Wie funktioniert das ganze und was benötige ich dazu, damit das gut funktioniert?
lg


----------



## deichhase (4. Juli 2009)

*AW: Biopool / Naturpool - Kosten?*

Moin Hobi,
hast du Christinas Vorschläge schon bearbeitet? (Thias Teich und Naturagart)
Bei NG gibt es folgenden Link http://www.teichgalerie.naturagart.de/index.php?cat=1, dort sind Bilder selbstgebauter Teiche.
Lt. Katalog kostet dort ein ST 16x10 m mit getrenntem Filtergrabe zwischen 4.000,---8.000,--€, je nach Ausstattung mit Vlies,Folie,Verbundmatte,Pumpe, Leitungen, Pflanzenpaket, incl. Bauanleitungen.
Der Katalog kostet im Zeitschriftenhandel 3€.

Liebe Grüße
Levke


----------



## deichhase (4. Juli 2009)

*AW: Biopool / Naturpool - Kosten?*

Nachtrag:
für kristallklares Wasser im ST würde ich nach mal 500,,€ für extra Außenfilter einplanen.
Levke


----------



## günter-w (6. Juli 2009)

*AW: Biopool / Naturpool - Kosten?*

Hallo Hobi, so wie ich dich verstanden habe willst du in ersterlinie in deinem Schwimmbereich klares Wasser. Da kann ich dir nur ein Zweilammersystem empfehlen wie NG es erklärt. Neben dem Schwimmbereich nur ein paar Pflanzen zur Deko das muss jeder für sich entscheiden. Wenn es naturnahaussehen soll kannich dir nur ein Schwimmteich empfehlen bei dem Naturpool ist nur das Klärbecken natürlich. Aber die Entscheidung musst du treffen. Tatsache ist nun mal das man es in jedem Fall mit Naturwasser zu tun hat da bleibt auch der Belag auf der Folie nicht aus. Bitte nicht von den Hochglanzprospekten oder neu angelegten Naturpools blenden lassen. Klinisch rein geht nur mit den Pool Tablettchen dann kannst du auch auf deine Pflanzen verzichten. Die Kosten liegen bei ca. 100€/m² bei der Selbstbauvariante und jenach schnick schnack bis zu ca. 150€


----------



## Scheiteldelle (6. Juli 2009)

*AW: Biopool / Naturpool - Kosten?*

Hallo Hobi,
naja suche mal nach folgenden Begriffen. Wenn Du sie verstehst, verstehst Du das System. 
Schwerkraftsysteme (bei mir Teilschwerkraft)
Vorfilter
Zugschieber
Skimmer, Bodenablauf
__ Hel-X oder Helix
bewachsener Bodenfilter oder auch nur Bodenfilter

aber gleich eines vorab; es ist anspruchsvoller und teuerer einen Naturpool zu bauen, gerade wenn es dann auch noch z.B. 75 cm hoch über das Erdreich geht. ( Schaalsteine, Armierungsstahl, eine nicht unwichtige Statik, Beton.....)

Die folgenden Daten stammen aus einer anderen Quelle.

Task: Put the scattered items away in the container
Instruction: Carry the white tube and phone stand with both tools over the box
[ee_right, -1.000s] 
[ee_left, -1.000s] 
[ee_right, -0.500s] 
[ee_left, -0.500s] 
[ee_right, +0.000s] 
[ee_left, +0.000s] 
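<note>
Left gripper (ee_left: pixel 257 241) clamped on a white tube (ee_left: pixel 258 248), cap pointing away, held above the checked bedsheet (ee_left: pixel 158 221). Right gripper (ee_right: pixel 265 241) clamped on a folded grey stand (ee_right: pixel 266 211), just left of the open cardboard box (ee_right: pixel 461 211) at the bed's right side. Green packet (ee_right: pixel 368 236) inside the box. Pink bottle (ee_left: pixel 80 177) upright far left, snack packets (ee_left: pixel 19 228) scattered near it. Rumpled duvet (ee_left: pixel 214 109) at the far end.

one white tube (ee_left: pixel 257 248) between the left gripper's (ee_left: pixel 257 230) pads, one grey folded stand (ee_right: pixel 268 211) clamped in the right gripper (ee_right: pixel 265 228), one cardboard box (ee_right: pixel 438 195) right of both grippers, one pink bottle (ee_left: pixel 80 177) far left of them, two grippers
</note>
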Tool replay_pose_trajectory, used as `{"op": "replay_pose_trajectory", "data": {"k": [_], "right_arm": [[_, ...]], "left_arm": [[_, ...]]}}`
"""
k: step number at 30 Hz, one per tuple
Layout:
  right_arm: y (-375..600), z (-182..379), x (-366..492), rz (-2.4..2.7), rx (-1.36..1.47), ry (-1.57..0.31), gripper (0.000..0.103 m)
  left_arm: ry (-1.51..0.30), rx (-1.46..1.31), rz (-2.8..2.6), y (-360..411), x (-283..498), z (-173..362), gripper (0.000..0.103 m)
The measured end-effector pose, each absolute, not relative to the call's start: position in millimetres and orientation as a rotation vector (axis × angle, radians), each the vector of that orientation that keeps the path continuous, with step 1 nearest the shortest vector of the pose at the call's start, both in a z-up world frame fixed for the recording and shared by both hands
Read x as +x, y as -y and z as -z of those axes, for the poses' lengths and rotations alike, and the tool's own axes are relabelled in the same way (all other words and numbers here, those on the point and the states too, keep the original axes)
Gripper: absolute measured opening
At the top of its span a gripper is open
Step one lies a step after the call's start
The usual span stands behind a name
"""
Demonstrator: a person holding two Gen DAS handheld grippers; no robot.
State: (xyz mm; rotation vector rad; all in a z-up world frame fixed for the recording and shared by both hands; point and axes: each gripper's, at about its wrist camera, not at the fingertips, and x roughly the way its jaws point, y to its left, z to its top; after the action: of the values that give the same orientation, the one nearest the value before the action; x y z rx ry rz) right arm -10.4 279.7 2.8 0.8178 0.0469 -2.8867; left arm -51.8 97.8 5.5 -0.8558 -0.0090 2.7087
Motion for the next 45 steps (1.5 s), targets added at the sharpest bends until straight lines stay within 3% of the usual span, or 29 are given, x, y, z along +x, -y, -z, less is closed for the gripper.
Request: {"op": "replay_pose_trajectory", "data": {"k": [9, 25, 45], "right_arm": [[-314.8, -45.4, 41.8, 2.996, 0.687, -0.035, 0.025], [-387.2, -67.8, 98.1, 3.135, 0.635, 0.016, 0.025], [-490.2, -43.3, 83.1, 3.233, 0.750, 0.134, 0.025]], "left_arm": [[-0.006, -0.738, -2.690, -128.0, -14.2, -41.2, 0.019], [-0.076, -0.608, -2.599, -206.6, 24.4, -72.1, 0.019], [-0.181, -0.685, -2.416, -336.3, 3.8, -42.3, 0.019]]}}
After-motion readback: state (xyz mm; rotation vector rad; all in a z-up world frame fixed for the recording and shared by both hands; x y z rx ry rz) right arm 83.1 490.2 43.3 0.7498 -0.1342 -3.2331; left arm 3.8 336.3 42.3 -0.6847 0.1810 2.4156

Eine sehr gute Grundlage ist immer schon, wenn man Lehmboden hat. Dann geht es zwar nicht ohne Bagger. Den würde ich aber immer nehmen. Bei Lehm kann man schön die Konturen des Teiches modelieren.

Die eigentliche Teichtechnik ist gleich. Hätten wir Platz, wäre es ein Schwimmteich mit anliegendem Filterteich geworden.

Ach es gibt einfach zu viele Informationen, findest hier aber alles was Du brauchst.
Gruß Maik


----------



## HOBI (6. Juli 2009)

*AW: Biopool / Naturpool - Kosten?*

Hallo
das System von Naturagart hab ich mir schon vor einiger Zeit angesehen - hab auch den Katalog daheim. Allerdings war ich mir nicht sicher, ob das das Richtige für mich ist -> ob das Wasser wirklich glasklar bleibt und man den Filteraben auch weiter weg setzen kann. Was mir bei Naturagart nicht gefällt, ist, daß die Folien sehr dunkel sind. Hellgrün gibt es da nicht, oder hab ich das übersehen?

Hab mir schon einige Beiträge von Euch angeschaut und festgestellt, daß fast alle den Schwimmteich nur mit Erde und Folie machen. Bei manchen Firmen wird das Becken aber aus Beton oder Schalsteinen gemauert. Hab mir so ein Becken mal angesehen und das Wasser war da total schön - glasklar wie in einem Swimmingpool. Kann man das bei einem reinen Erde-Folien-Becken auch sagen? Wo sind die Vor- und Nachteile?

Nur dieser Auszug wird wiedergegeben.